> What is being asked
Using the material below, print a verbatim copy of every line from the one containing "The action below" through the one containing "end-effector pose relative", inclusive, and omit the pictures.

> Input data
•••

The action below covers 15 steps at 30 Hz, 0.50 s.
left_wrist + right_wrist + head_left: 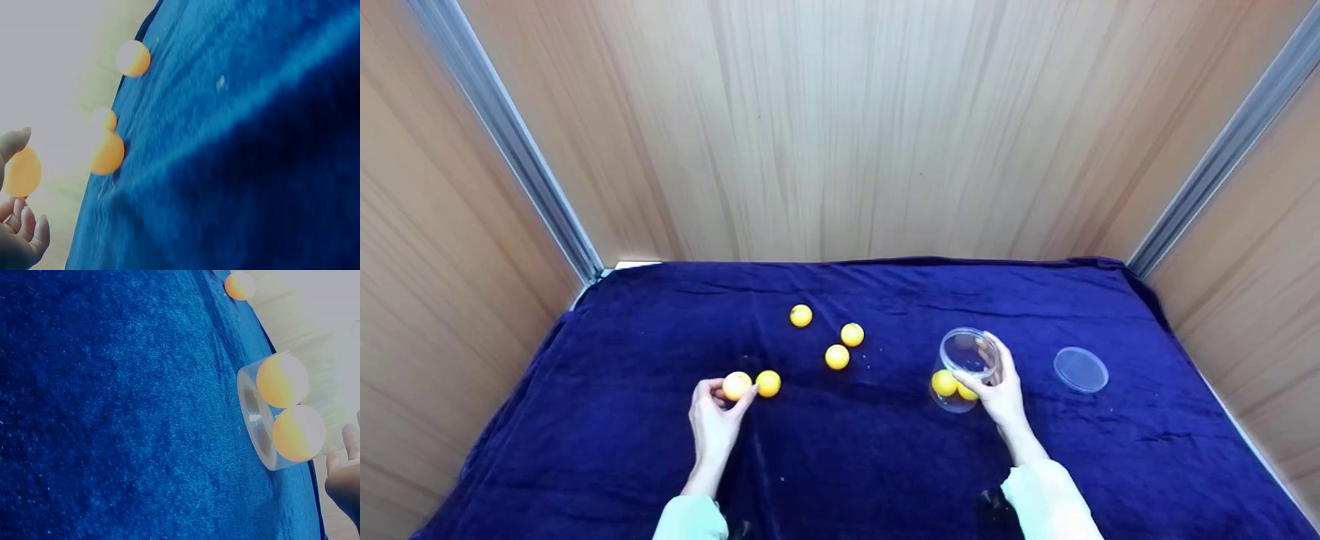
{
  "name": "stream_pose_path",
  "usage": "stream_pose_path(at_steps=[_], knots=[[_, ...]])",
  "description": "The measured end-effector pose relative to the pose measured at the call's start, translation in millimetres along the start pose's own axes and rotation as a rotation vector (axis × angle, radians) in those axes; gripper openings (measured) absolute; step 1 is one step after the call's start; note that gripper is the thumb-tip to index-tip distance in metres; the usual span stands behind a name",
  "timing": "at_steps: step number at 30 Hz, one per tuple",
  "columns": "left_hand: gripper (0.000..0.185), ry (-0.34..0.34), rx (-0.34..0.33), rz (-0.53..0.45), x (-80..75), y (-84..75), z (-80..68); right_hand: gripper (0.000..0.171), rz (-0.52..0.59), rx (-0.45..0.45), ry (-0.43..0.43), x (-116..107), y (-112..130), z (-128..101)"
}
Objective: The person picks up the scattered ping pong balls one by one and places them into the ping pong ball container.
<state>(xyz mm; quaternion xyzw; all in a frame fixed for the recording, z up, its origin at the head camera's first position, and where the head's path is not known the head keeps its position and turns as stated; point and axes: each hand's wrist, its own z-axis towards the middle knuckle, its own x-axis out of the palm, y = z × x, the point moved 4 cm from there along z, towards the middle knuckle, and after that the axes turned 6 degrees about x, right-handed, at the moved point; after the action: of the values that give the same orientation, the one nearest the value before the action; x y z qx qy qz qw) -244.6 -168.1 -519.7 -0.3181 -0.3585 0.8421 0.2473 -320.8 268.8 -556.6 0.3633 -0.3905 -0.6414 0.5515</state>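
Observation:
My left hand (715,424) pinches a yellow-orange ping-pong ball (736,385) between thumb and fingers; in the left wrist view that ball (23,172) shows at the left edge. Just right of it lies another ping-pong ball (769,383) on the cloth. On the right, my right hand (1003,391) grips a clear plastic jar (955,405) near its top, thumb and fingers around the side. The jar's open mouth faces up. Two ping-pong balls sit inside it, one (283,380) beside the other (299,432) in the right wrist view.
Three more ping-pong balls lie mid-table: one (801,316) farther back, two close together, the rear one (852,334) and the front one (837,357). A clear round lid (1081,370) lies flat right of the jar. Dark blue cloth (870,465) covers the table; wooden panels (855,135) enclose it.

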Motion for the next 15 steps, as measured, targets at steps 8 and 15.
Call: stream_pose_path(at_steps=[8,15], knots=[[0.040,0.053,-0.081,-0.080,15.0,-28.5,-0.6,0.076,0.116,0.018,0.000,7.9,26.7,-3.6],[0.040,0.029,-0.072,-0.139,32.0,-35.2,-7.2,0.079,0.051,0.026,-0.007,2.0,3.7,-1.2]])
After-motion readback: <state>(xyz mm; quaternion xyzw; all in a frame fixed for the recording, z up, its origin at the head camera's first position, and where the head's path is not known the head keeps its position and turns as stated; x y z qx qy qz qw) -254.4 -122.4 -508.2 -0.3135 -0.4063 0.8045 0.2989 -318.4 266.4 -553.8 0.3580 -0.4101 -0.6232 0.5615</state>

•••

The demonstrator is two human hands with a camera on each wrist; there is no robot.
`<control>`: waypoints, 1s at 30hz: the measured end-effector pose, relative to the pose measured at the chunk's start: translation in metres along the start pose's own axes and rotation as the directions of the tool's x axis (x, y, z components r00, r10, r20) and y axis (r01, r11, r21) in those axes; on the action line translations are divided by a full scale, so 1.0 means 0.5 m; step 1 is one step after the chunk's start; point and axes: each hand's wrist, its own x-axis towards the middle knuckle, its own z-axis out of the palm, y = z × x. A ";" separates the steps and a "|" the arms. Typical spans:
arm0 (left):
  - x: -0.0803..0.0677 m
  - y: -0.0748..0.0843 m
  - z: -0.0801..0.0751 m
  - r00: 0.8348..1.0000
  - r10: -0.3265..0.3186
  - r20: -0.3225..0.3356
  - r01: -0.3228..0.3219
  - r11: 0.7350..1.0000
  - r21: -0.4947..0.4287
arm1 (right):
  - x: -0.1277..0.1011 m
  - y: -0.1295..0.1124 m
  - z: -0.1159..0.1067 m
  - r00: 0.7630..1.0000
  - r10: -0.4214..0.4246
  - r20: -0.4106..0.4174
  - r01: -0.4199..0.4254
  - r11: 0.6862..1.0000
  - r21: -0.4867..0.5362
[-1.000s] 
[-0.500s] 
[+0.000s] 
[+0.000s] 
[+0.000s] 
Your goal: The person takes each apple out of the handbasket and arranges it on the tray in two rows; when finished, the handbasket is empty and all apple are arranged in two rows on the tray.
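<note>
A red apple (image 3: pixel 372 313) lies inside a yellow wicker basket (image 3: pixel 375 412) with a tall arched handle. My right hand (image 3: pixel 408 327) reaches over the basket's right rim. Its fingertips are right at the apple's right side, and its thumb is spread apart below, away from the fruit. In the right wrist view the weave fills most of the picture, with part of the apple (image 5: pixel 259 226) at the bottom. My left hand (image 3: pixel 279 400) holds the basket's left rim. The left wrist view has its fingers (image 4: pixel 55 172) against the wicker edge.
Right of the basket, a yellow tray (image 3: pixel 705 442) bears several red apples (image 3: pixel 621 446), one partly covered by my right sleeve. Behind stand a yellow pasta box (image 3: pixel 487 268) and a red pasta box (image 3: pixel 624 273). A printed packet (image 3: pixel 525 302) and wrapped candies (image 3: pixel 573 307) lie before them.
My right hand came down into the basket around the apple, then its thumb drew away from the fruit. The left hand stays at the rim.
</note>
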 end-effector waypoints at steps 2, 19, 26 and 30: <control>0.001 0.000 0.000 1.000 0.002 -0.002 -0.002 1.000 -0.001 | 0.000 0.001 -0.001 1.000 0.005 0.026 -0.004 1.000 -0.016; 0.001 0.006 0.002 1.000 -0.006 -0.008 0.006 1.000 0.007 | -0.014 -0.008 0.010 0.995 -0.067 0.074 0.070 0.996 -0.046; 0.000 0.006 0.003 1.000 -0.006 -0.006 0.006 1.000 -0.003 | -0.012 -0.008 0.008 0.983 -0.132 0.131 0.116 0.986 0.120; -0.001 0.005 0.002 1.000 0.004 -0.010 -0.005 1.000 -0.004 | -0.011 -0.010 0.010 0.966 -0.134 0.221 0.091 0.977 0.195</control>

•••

> Solved exercise
The action below covers 15 steps at 30 Hz, 0.50 s.
left_wrist + right_wrist + head_left: 
{
  "name": "stream_pose_path",
  "usage": "stream_pose_path(at_steps=[_], knots=[[_, ...]])",
  "description": "The measured end-effector pose relative to the pose measured at the call's start, translation in millimetres along the start pose's own axes and rotation as a rotation vector (axis × angle, radians) in those axes; gripper openings (measured) absolute; step 1 is one step after the call's start; note that gripper is the thumb-tip to index-tip distance in metres; the usual span stands behind a name",

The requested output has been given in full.